Lab 4: Rasters & Remote Sensing

Palo Iowa Flooding

Background

On September 26, 2016 at 11:47 a.m. U.S. Central Daylight Time (16:47 UTC) the Cedar and Wapsipinicon rivers in Iowa surged producing a flood wave that breached the river banks. The water level of the Cedar River measured ~20 feet — 8 feet above flood stage—near the city of Cedar Rapids.

The water level continued to rise until it peaked at ~22 feet on September 27. This event had only been exceeded once, in June 2008, when thousands of people were encouraged to evacuate from Cedar Rapids, the second-most-populous city in Iowa.

In this lab we are interested in the impacts in Palo Iowa because it is up stream of Cedar Rapids, contains a large amount of farm land, and does not have a forecast location to provide warning.

We will use the terra and rstac packages - along with our understanding of raster data and categorization - to create flood images using mutliband Landsat Imagery, thresholding, and classification methods.

Libraries

library(rstac) # STAC API
library(terra) # Raster Data handling
library(sf) # Vector data processing
library(mapview) # Rapid Interactive visualization

Almost all remote sensing / image analysis begins with the same basic steps:

Identify an area of interest (AOI)
Identify the temporal range of interest
Identify the relevant images
Download the images
Analyze the products

Step 1: AOI identification

First we need to identify an AOI. We want to be able to extract the flood extents for Palo, Iowa and its surroundings. To do this we will use the geocoding capabilities within the AOI package.

palo <- AOI::geocode("Palo, Iowa", bbox = TRUE)

This region defines the AOI for this analysis.

Step 2: Temporal identification

The flood event occurred on September 26, 2016. A primary challenge with remote sensing is the fact that all satellite imagery is not available at all times. In this case Landsat 8 has an 8 day revisit time. To ensure we capture an image within the date of the flood, lets set our time range to the period between September 24th - 29th of 2016. We will define this duration in the form YYYY-MM-DD/YYYY-MM-DD.

temporal_range <- "2016-09-24/2016-09-29"

Step 3: Identifying the relevant images

The next step is to identify the images that are available for our AOI and time range. This is where the rstac package comes in. The rstac package provides a simple interface to the SpatioTemporal Asset Catalog (STAC) API, which is a standard for discovering and accessing geospatial data.

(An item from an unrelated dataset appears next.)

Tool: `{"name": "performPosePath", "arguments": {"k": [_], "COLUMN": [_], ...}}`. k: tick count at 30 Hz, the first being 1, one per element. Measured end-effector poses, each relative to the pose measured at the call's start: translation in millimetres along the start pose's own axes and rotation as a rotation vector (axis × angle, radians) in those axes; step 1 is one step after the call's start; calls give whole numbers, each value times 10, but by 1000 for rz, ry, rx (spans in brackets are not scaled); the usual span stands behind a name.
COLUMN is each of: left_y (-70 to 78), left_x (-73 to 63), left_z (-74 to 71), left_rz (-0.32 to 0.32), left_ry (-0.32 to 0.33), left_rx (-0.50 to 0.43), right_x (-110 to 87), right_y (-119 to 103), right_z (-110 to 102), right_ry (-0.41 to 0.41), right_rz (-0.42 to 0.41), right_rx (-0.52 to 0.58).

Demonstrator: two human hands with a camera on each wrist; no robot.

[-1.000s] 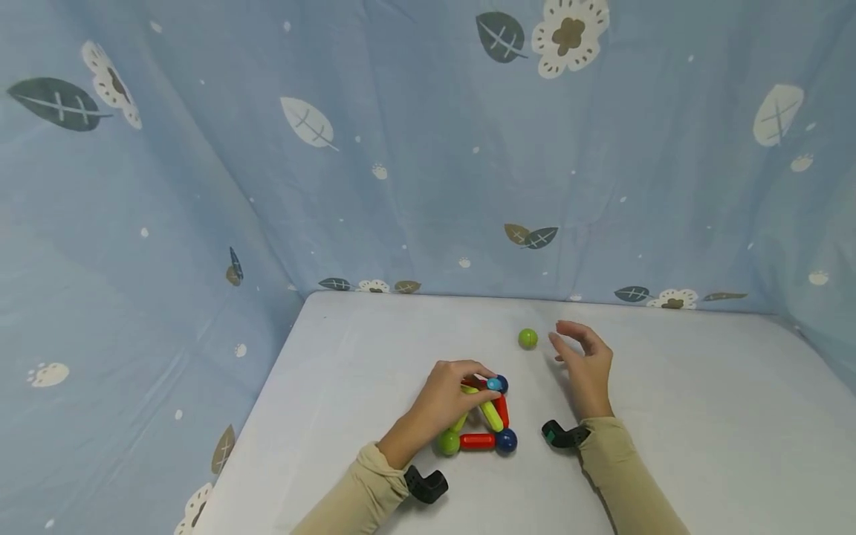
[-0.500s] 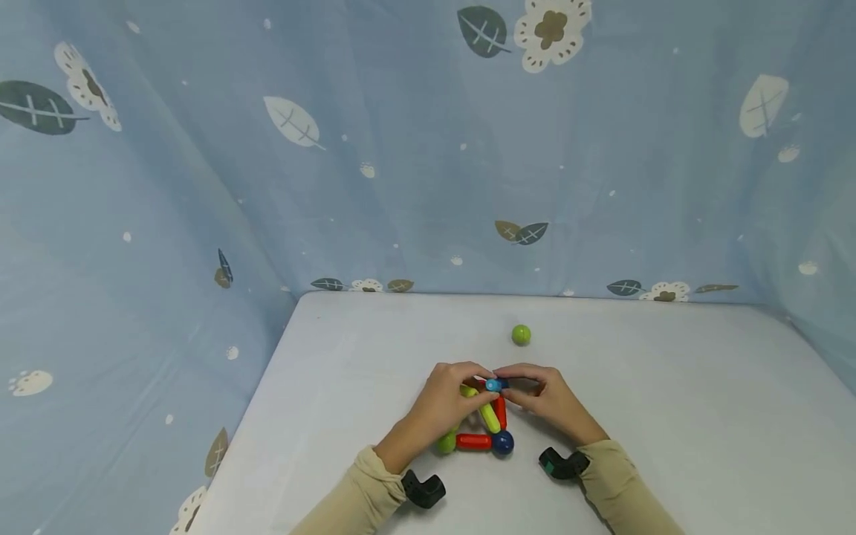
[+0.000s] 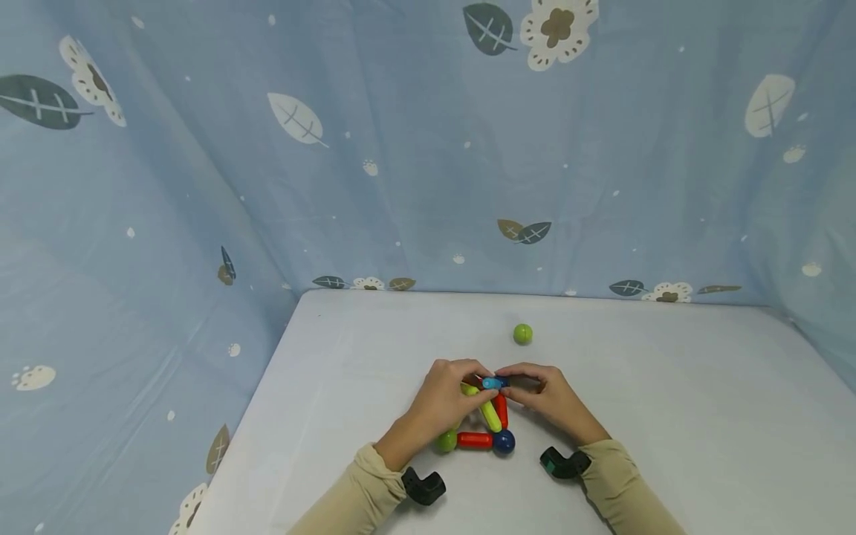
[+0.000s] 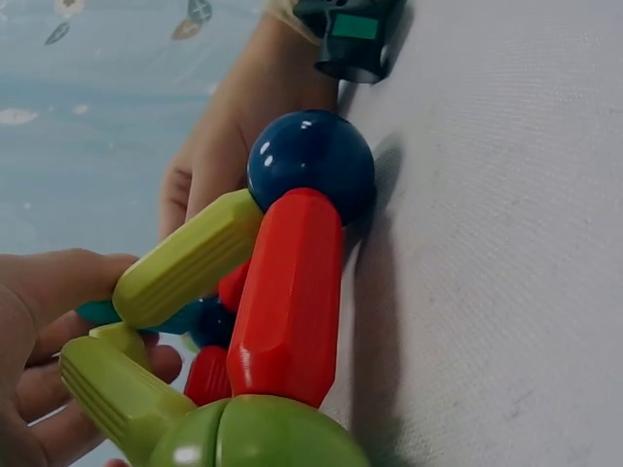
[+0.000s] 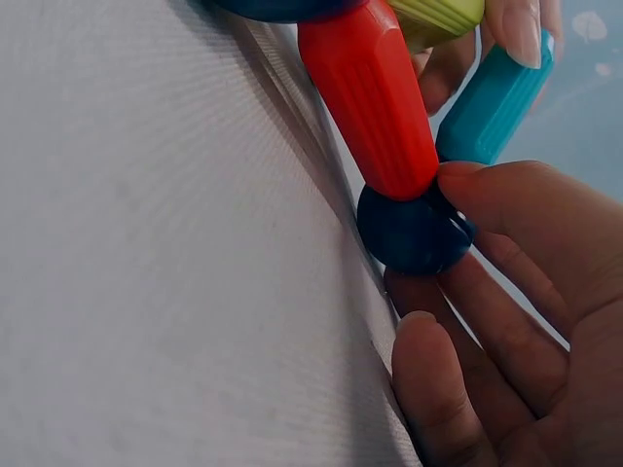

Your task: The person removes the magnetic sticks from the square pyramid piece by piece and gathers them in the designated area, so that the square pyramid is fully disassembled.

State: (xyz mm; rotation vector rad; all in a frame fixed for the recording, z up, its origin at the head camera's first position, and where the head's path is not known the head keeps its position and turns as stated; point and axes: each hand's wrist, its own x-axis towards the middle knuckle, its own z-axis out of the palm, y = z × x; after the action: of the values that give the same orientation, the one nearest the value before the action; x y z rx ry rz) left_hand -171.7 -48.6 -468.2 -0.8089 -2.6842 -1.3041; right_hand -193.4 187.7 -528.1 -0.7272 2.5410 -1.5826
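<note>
In the head view my left hand (image 3: 438, 397) pinches a teal magnetic rod (image 5: 496, 102), whose lower end meets the dark blue ball (image 5: 414, 233) at the back of a ball-and-rod frame. The thumb and fingers of my right hand (image 3: 558, 401) hold that ball from the right. Red rods (image 4: 290, 302) link the balls along the table. Yellow-green rods (image 4: 190, 258) slope up from a green ball (image 4: 263, 438) and a nearer blue ball (image 4: 311, 165) to meet by my left fingers. My left hand partly hides the frame's far left side in the head view.
A loose green ball (image 3: 523, 334) lies on the white table (image 3: 374, 334) behind the frame. A blue patterned cloth (image 3: 414, 148) hangs along the table's back edge and left side. Black wrist devices (image 3: 565, 464) sit by both sleeves.
My right hand has come from beside the loose green ball, down and left, to hold the back blue ball. My left hand keeps its place; the teal rod tilts slightly leftward.
</note>
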Motion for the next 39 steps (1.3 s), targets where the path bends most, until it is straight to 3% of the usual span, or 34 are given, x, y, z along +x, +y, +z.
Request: {"name": "performPosePath", "arguments": {"k": [12, 15, 18, 21, 24, 29, 32, 39], "left_y": [-33, -23, -12, -13, -21, -21, -43, -243], "left_x": [19, 28, 47, 71, 90, 105, 107, 74], "left_z": [-58, -118, -220, -308, -347, -371, -419, -702], "left_rz": [-45, -84, -115, -116, -114, -114, -129, -228], "left_ry": [15, 24, 75, 133, 143, 119, 141, 206], "left_rx": [8, -52, -150, -236, -255, -182, -118, 45], "right_x": [34, 46, 48, 37, 21, -5, -7, -6], "right_y": [-28, -26, -26, -28, -34, -50, -49, -39], "right_z": [3, 5, -2, -15, -23, -20, -11, 6], "right_ry": [-2, -3, -5, -2, 2, 11, 8, -3], "right_rz": [1, 0, 4, 21, 43, 83, 86, 113], "right_rx": [-34, -41, -55, -70, -69, -60, -56, -54]}}
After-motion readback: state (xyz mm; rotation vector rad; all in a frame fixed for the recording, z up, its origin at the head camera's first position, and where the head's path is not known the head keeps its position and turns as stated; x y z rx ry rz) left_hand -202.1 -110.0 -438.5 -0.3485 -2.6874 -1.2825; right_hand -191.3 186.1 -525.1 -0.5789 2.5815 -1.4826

STAC is a specification for describing geospatial data in a consistent way, making it easier to discover and access datasets. It provides a standardized way to describe the metadata of geospatial assets, including their spatial and temporal extents, data formats, and other relevant information.

Catalog: A catalog is a collection of STAC items and collections. It serves as a top-level container for organizing and managing geospatial data. A catalog can contain multiple collections, each representing a specific dataset or group of related datasets.
Items: The basic unit of data in STAC. Each item represents a single asset, such as a satellite image or a vector dataset. Items contain metadata that describes the asset, including its spatial and temporal extents, data format, and other relevant information.
Asset: An asset is a specific file or data product associated with an item. For example, a single satellite image may have multiple assets, such as different bands or processing levels. Assets are typically stored in a cloud storage system and can be accessed via URLs.

For this project we are going to use a STAC catalog to identify the data available for our analysis. We want data from the Landsat 8 collection which is served by the USGS (via AWS), Google, and Microsoft Planetary Computer (MPC). MPC is the one that provides free access so we will use that data store.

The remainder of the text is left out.